» DATASET CONTENT
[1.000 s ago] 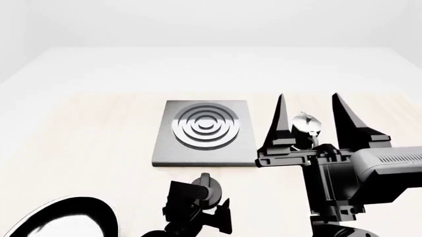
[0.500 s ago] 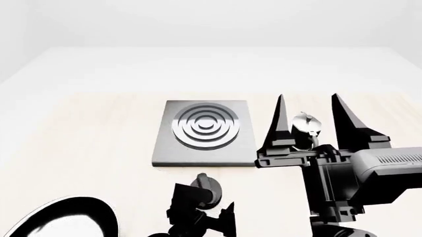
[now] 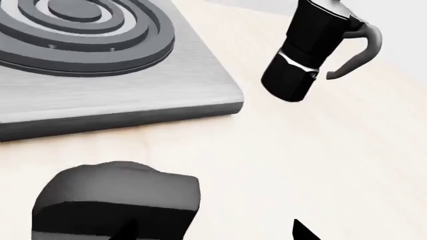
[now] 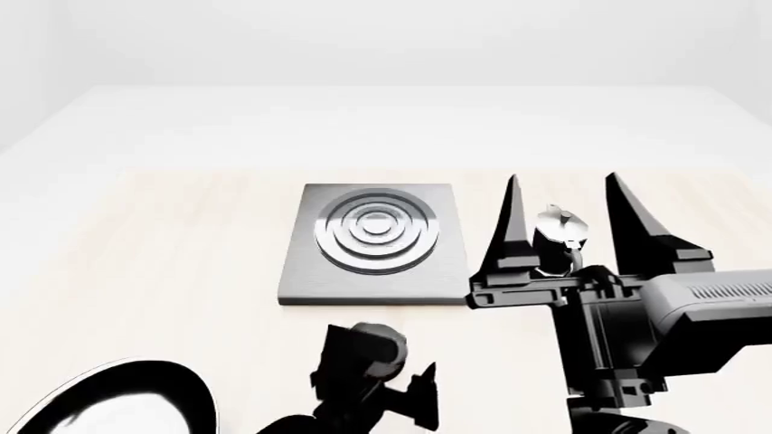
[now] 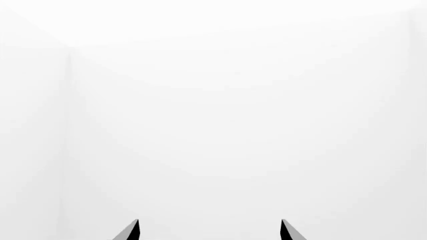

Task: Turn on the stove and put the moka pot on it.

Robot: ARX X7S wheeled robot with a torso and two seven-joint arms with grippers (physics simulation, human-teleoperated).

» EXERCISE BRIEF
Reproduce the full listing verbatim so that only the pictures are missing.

» YOUR RESPONSE
[1.000 s ago] 
[0.500 s ago] 
[now] 
[now] 
[now] 

Task: Turn on the stove and put the moka pot on it.

Robot: ARX X7S wheeled robot with a torso and two seven-joint arms with grippers (physics simulation, human-teleoperated).

The output above is the complete answer.